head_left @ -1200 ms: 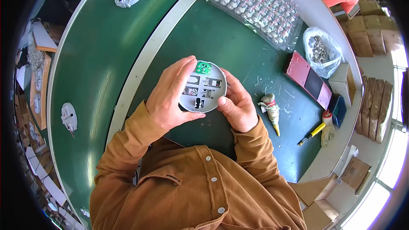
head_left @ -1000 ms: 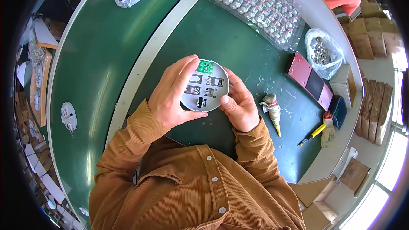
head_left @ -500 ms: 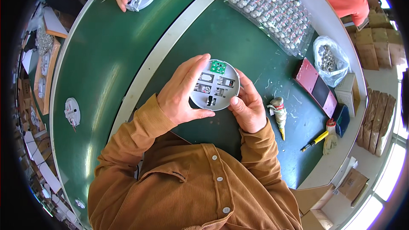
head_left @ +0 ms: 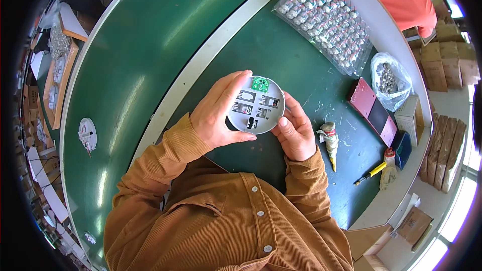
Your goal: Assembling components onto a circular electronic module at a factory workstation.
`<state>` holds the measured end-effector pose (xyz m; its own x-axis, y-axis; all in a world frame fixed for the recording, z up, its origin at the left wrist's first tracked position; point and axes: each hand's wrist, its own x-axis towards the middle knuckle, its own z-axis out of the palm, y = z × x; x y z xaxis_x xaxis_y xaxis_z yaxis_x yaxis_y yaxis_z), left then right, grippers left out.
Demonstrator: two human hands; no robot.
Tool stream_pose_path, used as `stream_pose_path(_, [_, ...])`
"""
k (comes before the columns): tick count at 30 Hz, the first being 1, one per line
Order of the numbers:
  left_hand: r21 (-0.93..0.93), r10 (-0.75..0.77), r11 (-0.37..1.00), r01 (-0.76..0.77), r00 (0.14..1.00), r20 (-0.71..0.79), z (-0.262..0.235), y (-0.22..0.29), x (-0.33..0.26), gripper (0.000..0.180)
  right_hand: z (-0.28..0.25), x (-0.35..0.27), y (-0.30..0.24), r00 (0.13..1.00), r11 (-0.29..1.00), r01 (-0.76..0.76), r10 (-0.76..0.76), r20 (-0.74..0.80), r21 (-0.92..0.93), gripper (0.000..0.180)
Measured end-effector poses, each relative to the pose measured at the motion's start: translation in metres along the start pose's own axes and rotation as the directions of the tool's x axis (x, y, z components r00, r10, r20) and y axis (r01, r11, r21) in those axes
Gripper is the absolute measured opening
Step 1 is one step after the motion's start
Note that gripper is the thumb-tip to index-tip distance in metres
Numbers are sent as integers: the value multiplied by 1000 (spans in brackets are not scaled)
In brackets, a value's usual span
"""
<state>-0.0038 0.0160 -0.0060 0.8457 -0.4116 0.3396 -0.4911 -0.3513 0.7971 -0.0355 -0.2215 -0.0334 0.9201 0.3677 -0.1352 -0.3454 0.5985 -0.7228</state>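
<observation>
A round grey plastic housing (head_left: 257, 101) is held between my two hands above the green bench, its open inner side facing up. At its top edge sits a small green circuit board (head_left: 260, 85). Rectangular cut-outs with metal contacts and a black part (head_left: 251, 122) show below the board. My left hand (head_left: 217, 112) grips the left rim, thumb along the lower edge and fingers at the upper left. On the right rim, my right hand (head_left: 296, 133) closes with its thumb in front; its other fingers are partly hidden behind the housing.
To the right lie a cloth-wrapped tool with a yellow tip (head_left: 330, 143), a yellow-handled tool (head_left: 372, 171), a pink-and-black block (head_left: 373, 112) and a bag of metal parts (head_left: 389, 81). A clear tray (head_left: 326, 25) stands beyond. Leftward, a round white unit (head_left: 87, 134) rests on the green surface.
The other person's hand and the round grey unit it held at the upper left are out of view. The whole scene has shifted slightly downward; my grip on the housing looks the same.
</observation>
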Motion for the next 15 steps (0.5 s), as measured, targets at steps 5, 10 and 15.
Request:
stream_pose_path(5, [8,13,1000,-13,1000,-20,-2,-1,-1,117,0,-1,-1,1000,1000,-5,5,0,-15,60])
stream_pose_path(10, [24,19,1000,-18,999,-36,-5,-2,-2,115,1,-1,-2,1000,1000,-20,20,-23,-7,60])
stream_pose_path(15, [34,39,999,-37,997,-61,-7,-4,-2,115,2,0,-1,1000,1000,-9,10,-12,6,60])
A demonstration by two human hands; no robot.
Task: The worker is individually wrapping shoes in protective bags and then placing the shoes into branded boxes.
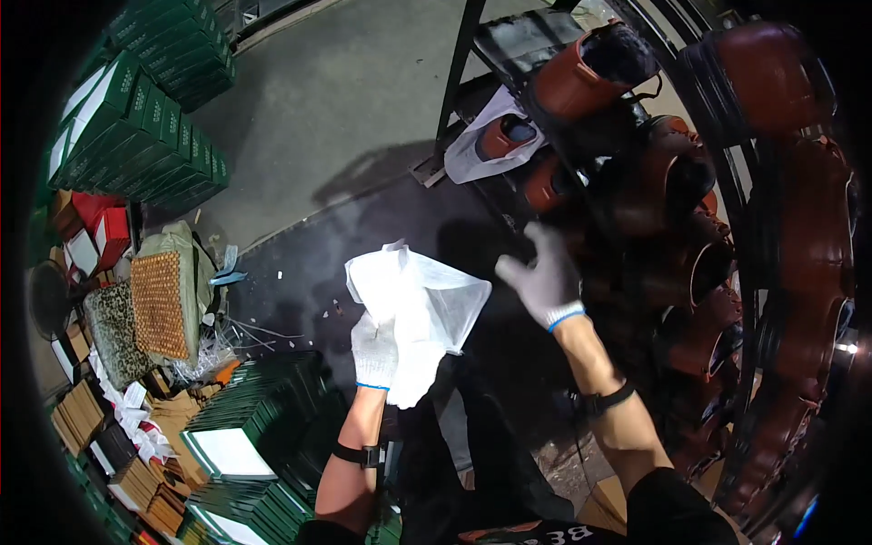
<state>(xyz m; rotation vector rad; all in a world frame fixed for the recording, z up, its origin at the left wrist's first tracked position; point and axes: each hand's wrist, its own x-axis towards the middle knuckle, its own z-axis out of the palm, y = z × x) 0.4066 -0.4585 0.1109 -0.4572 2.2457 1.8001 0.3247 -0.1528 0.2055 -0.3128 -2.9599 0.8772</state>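
Note:
A crumpled white bag or sheet of thin, partly see-through material (413, 304) hangs in front of me. My left hand (371, 350), in a white knit glove, is closed on its left side; the fingertips are partly hidden by the folds. To the right of it, apart from the bag, my right hand (548, 280) is raised in a greyish-white glove with thumb and fingers spread, and holds nothing. Nearest to that hand is a dark rack bearing reddish-brown pots. On it, a small brown pot (502, 136) sits in a similar white wrap (465, 163).
A larger handled brown pot (577, 84) lies tilted on the rack, with several more at the right. Green boxes (136, 136) are stacked at far left, and more green boxes (241, 445) stand near left. A beaded seat cover (159, 304) rests beside scattered scraps.

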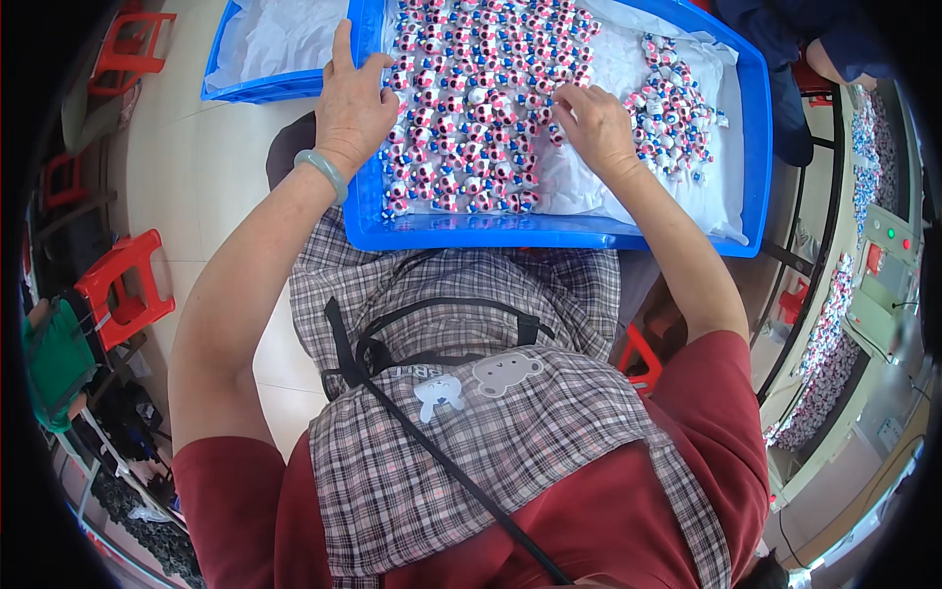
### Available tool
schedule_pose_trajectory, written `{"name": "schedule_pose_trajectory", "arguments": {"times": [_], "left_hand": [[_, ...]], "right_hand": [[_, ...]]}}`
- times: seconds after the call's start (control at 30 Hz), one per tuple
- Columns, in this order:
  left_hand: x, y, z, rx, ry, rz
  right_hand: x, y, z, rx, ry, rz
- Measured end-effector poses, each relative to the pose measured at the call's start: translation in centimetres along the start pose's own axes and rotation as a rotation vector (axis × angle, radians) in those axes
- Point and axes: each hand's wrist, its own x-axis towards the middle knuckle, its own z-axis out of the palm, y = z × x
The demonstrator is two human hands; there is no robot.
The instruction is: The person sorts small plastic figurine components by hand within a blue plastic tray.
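Note:
A blue plastic tray (461, 239) lies across my lap, lined with white sheet (579, 191). Small white, pink and blue figurines (461, 108) stand in close rows over its left and middle part. More figurines lie in a loose heap (675, 118) on the right side. My left hand (353, 103) rests at the tray's left rim with its fingers spread, holding nothing. At the right edge of the rows, my right hand (599, 123) has its fingers curled and pinched at a small figurine, which the fingers mostly hide.
Another blue tray (280, 86) with white lining sits beyond the left rim. Red stools (123, 285) stand on the floor at left. A person's arm (834, 64) shows at the upper right. Along the right runs a machine (888, 285) beside masses of figurines (834, 363).

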Motion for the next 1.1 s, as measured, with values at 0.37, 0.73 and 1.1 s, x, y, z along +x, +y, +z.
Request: {"name": "schedule_pose_trajectory", "arguments": {"times": [0.37, 0.73, 1.1], "left_hand": [[0.1, -0.1, 0.2, 0.004, 0.021, 0.026], [0.0, -0.2, 0.2, -0.012, 0.005, 0.009], [0.4, 1.6, -2.4, -0.093, -0.022, 0.002]], "right_hand": [[-1.6, 0.7, 0.8, 0.032, -0.037, -0.131], [2.2, -2.2, 2.0, 0.074, -0.027, -0.378], [2.8, -2.8, 3.0, -0.071, -0.131, -0.378]]}}
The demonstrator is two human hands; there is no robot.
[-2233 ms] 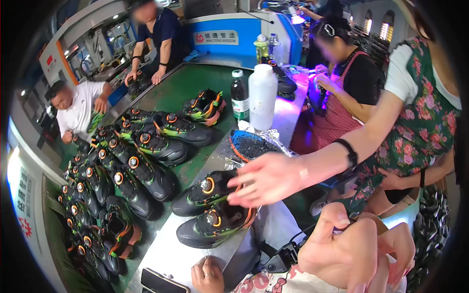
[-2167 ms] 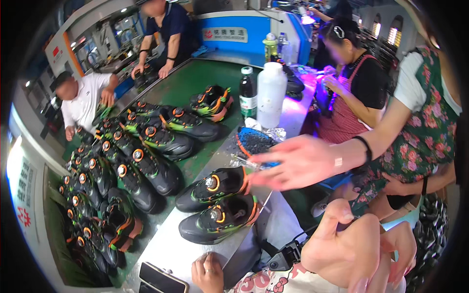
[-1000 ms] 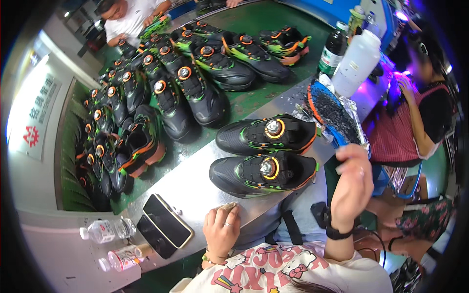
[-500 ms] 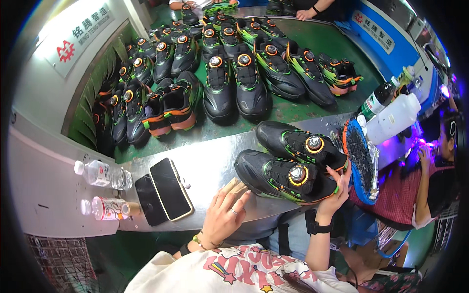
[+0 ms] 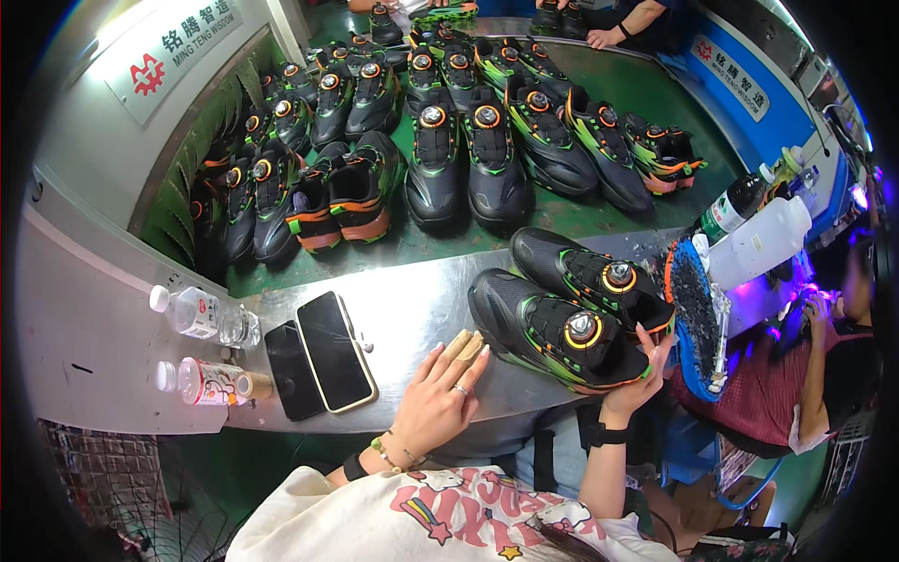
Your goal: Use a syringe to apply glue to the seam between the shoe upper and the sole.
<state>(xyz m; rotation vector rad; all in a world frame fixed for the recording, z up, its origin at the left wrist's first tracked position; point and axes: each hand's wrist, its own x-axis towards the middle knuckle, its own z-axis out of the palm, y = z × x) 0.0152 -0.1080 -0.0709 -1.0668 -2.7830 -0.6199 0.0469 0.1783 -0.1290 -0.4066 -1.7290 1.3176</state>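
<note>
A pair of black sneakers with green and orange trim lies on the metal ledge in front of me, toes pointing left. The nearer sneaker (image 5: 552, 328) and the farther sneaker (image 5: 595, 279) each carry a round dial with an orange ring. My right hand (image 5: 639, 379) curves round the heel end of the nearer one, fingers reaching up by the collars. My left hand (image 5: 440, 393) rests open and flat on the ledge, left of the toes, touching no shoe. Tan wraps (image 5: 461, 348) cover some of its fingertips.
Several similar sneakers (image 5: 487, 169) stand on the green belt (image 5: 599, 220) beyond. Two phones, a dark one (image 5: 292, 370) and a light-rimmed one (image 5: 335, 351), lie left, beside bottles (image 5: 201, 314). At right are a blue-rimmed tray (image 5: 693, 318) and a white bottle (image 5: 763, 244). Co-workers sit nearby.
The whole view has shifted slightly, so the belt and ledge sit farther right. My left hand's fingers look straighter and flatter. My right hand stays at the sneaker's heel.
</note>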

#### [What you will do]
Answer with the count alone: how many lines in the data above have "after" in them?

#### [Your response]
2